Exercise brief =>
Once the line holding "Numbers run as" is found in the listing below, write it out and each later line exactly, up to and including the one holding "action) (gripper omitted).".

Data to process =>
════════════════════
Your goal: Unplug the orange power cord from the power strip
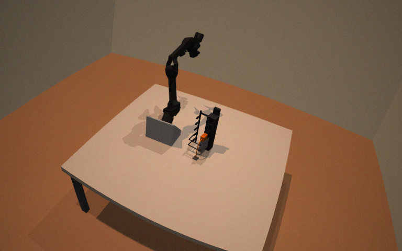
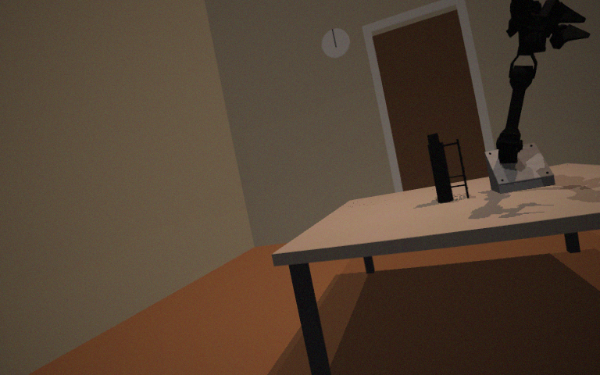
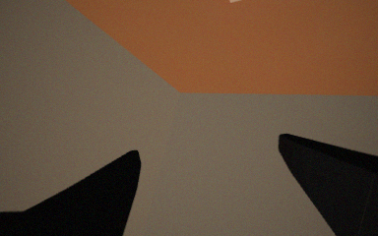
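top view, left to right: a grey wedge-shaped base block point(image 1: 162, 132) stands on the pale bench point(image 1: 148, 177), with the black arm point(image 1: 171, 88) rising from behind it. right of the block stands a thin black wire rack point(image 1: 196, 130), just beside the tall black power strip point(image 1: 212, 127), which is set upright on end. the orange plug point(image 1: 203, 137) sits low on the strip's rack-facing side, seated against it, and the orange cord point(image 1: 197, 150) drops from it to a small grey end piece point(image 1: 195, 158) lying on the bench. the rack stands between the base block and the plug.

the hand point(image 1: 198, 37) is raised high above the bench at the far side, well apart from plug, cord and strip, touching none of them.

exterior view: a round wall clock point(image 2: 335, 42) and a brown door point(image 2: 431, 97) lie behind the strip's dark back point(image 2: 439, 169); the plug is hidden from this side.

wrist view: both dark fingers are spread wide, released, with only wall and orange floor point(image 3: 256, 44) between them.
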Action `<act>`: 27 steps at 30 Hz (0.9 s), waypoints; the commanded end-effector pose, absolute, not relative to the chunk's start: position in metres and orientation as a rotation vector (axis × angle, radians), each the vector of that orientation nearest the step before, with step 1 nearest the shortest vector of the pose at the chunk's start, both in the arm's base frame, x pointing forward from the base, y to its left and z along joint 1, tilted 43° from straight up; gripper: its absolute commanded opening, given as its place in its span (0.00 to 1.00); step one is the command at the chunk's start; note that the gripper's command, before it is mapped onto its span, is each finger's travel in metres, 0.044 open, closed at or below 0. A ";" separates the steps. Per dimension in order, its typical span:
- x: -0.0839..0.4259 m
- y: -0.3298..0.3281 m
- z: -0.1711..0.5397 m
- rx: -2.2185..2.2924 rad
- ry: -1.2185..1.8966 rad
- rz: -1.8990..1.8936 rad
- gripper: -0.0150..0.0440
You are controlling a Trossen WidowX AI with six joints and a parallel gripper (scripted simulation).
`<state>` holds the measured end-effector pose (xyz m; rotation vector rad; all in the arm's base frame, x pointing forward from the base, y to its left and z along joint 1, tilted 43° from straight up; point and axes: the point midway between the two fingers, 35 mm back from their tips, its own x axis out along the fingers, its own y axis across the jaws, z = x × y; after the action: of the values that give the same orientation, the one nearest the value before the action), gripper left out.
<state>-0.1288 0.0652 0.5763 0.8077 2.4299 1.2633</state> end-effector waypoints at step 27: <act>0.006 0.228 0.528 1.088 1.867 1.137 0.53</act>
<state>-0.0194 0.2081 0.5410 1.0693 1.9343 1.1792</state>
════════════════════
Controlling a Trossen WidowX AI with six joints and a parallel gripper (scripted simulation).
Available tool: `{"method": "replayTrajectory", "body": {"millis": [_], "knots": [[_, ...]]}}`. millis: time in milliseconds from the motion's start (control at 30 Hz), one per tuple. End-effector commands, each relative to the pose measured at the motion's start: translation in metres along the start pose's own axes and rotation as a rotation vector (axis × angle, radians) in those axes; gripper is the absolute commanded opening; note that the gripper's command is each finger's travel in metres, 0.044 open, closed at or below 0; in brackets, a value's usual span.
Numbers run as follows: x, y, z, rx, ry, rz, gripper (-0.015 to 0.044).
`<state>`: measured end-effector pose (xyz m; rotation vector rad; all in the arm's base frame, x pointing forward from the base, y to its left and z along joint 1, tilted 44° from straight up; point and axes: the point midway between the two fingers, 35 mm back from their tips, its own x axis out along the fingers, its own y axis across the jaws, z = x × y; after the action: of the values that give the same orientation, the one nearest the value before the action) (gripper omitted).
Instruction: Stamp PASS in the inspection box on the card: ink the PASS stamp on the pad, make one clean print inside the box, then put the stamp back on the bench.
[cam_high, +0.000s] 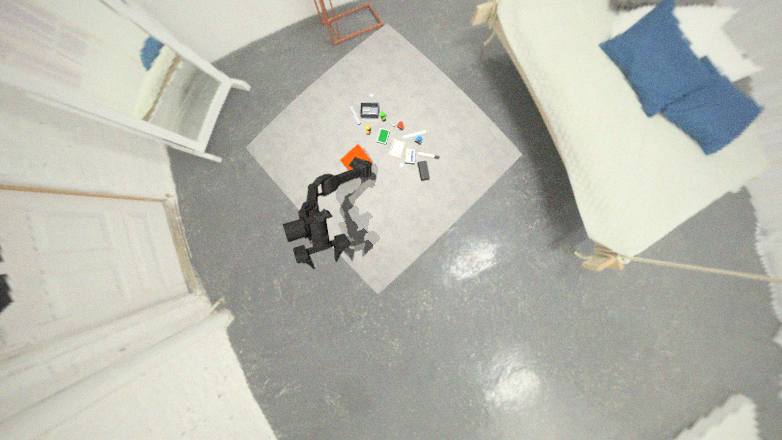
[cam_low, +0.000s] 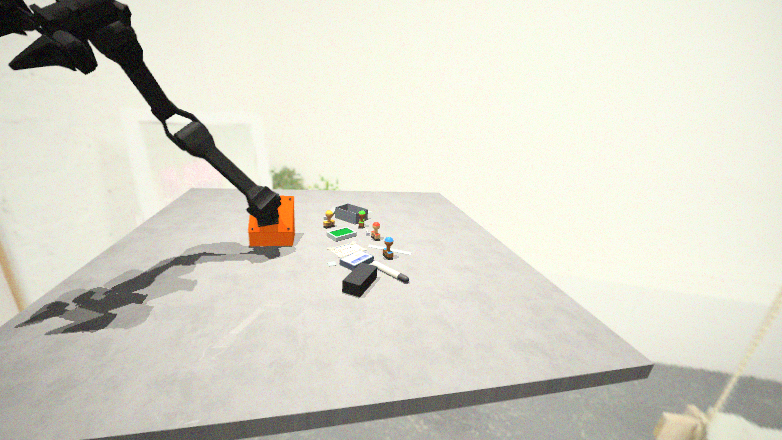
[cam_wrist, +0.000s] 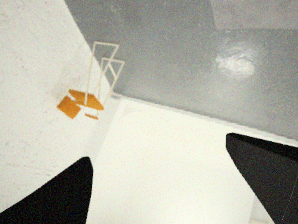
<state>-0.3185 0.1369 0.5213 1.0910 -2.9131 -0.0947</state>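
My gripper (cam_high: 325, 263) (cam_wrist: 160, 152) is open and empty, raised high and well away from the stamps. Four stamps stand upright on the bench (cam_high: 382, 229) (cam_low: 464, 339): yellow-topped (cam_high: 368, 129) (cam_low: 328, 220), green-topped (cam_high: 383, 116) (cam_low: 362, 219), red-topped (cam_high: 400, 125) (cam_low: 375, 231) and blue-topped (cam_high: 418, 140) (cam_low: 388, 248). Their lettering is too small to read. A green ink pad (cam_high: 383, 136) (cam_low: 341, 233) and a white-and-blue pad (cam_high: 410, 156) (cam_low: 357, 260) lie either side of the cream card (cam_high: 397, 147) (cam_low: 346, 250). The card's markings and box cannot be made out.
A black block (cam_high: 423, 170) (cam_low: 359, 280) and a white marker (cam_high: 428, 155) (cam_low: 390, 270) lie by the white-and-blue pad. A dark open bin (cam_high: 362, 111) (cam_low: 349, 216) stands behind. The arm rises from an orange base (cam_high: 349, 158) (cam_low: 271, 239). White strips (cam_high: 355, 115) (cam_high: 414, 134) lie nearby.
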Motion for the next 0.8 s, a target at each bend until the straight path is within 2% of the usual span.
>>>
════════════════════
Solution to the exercise =>
Numbers run as follows: x, y, z, rx, ry, rz, gripper (-0.015 to 0.044).
`<state>`: measured end-effector pose (xyz m; rotation vector rad; all in the arm's base frame, x pointing forward from the base, y to its left and z along joint 1, tilted 44° from straight up; point and axes: the point midway between the two fingers, 35 mm back from their tips, its own x axis out along the fingers, its own y axis across the jaws, z = x × y; after the action: of the values that give the same orientation, the one nearest the value before the action) (gripper omitted).

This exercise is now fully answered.